Many people said that I was nuts to take FHIR to HL7, and to work it through a standards organization. In particular, they predicted that the committee process would ensure that the set of compromises that FHIR was from the beginning would be lost. And that was a very real risk. But any community driven process that is not a personal fiefdom is subject to that risk. And the alternative - some (semi-)ungoverned process - would doom FHIR to complete irrelevance. The community process brings value to the table, but has it's own price.
In practice, it's worked out ok. I think that the original compromises that made people like FHIR still hold true. On the other hand, FHIR is a work in progress, and there is still so much to do. So many of these criticisms have some validity, and some of the things we have done have not yet born fruit. But they will.
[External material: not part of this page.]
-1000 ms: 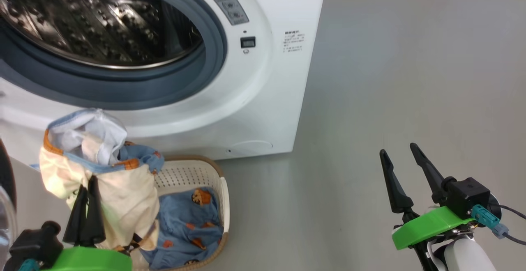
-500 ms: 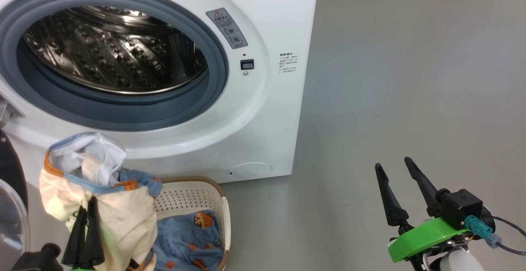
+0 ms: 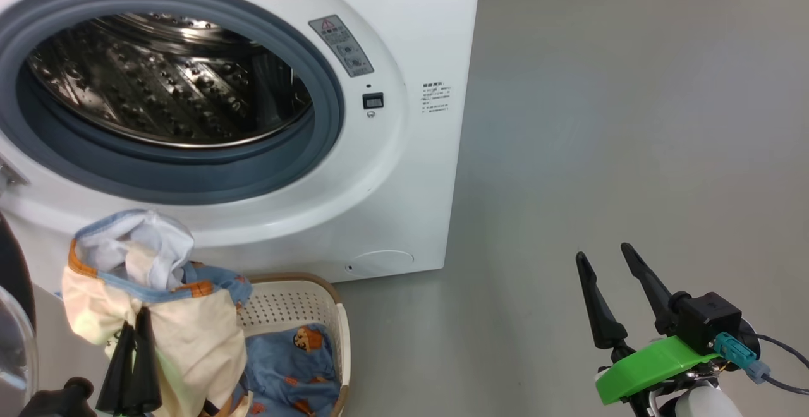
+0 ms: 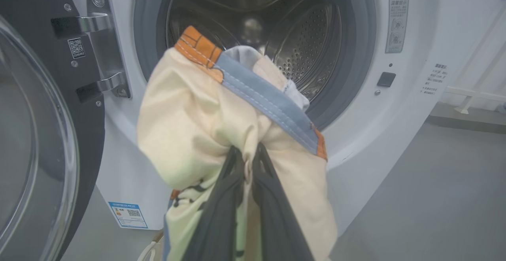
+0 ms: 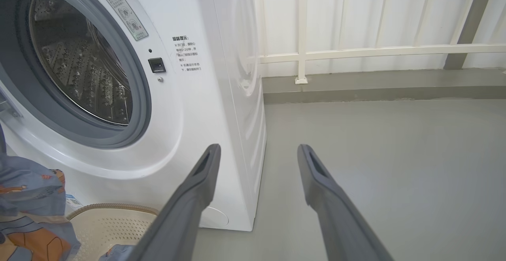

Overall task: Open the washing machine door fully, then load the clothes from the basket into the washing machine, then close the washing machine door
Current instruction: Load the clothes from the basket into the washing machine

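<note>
Left gripper (image 4: 248,150) is pinching the cream garment (image 4: 189,126) above the basket (image 3: 297,297), needing lifting over the gasket lip (image 3: 189,180) deep into the steel drum (image 4: 300,35) before releasing; right gripper (image 3: 603,251) is idling wide open.

Left gripper (image 4: 247,152) pinched tight on the clothes (image 4: 189,126): a cream bundle with a blue band and orange trim, held up before the washing machine (image 4: 395,106) opening. Steel drum (image 4: 308,35) showed behind it. Washing machine door (image 4: 35,134) stood swung open at left on its metal hinge (image 4: 104,43). Blue label sticker (image 4: 128,214) sat low on the front.
</note>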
@David implementing a one off FHIR client isn't hard - we've all done that. The issues to light when you look at what is required to implement a FHIR server.
Read my blog and you'll be able to see the issues.
@Grahame I think you have to open up a little and explain more what the reality of the HL7 community is today.
The big issue that HL7 has is that the grassroots supporters have stopped coming to HL7 long ago. You don't see the small start ups or the smaller hospitals. There are nice people participating, I know many of them but...
The majority are:
1) Consultants to government.
2) Government.
3) Massive vendors
You don't see the energetic, go getter innovative small start up companies. Unintentionally HL7 repels those types of companies. If you want to change the world you need to attract those types of people to FHIR.
You've done a good thing for the industry in that FHIR has killed V3. Only problem is that looking at who is on the governance board it's all the same people that made V3. So left along FHIR looks to go the same way.
The high level messaging on FHIR I could identify with - I heard what I you wanted me to hear. But when I went to the AGM I saw the reality of how this is being developed I saw a very different picture.
Having a centralized committee which is controlled by a very small number of people that are too removed from the problem will never work.
Unless you can narrow the scope of what FHIR is going to target and fix all the other problems FHIR is not going to be successful. Trouble is your team members, at least one of them seems extremely unwilling to do that.
What I just want to make sure is that HL7 does not force FHIR on the industry by getting governments to mandate it as a standard.